→ What to work on:
Exactly as shown, give the full listing again.

→ Supplied information:

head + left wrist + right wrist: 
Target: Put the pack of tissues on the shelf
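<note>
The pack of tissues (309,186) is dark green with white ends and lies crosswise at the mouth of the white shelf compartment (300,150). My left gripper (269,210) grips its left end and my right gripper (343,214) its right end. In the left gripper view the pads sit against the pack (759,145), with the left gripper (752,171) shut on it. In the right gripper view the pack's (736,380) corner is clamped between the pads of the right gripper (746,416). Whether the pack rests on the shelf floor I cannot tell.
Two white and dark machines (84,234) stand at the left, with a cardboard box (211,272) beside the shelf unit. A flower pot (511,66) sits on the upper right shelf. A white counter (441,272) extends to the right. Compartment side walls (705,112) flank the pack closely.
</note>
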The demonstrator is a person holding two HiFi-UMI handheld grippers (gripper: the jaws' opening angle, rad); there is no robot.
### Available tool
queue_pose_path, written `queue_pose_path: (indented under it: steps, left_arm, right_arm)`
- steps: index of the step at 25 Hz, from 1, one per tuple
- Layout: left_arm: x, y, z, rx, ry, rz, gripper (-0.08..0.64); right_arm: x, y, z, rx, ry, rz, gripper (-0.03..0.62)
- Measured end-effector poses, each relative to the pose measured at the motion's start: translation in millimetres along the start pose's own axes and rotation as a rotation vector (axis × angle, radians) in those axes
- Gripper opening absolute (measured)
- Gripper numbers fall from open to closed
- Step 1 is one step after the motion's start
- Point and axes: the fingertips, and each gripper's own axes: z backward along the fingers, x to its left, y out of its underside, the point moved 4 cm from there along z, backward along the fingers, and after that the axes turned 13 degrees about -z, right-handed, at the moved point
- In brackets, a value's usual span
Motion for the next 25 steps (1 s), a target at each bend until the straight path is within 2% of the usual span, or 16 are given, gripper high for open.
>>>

→ Answer area:
head + left wrist + right wrist: 
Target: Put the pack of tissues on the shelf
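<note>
The pack of tissues (309,186) is dark green with white ends and lies crosswise at the mouth of the white shelf compartment (300,150). My left gripper (269,210) grips its left end and my right gripper (343,214) its right end. In the left gripper view the pads sit against the pack (759,145), with the left gripper (752,171) shut on it. In the right gripper view the pack's (736,380) corner is clamped between the pads of the right gripper (746,416). Whether the pack rests on the shelf floor I cannot tell.
Two white and dark machines (84,234) stand at the left, with a cardboard box (211,272) beside the shelf unit. A flower pot (511,66) sits on the upper right shelf. A white counter (441,272) extends to the right. Compartment side walls (705,112) flank the pack closely.
</note>
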The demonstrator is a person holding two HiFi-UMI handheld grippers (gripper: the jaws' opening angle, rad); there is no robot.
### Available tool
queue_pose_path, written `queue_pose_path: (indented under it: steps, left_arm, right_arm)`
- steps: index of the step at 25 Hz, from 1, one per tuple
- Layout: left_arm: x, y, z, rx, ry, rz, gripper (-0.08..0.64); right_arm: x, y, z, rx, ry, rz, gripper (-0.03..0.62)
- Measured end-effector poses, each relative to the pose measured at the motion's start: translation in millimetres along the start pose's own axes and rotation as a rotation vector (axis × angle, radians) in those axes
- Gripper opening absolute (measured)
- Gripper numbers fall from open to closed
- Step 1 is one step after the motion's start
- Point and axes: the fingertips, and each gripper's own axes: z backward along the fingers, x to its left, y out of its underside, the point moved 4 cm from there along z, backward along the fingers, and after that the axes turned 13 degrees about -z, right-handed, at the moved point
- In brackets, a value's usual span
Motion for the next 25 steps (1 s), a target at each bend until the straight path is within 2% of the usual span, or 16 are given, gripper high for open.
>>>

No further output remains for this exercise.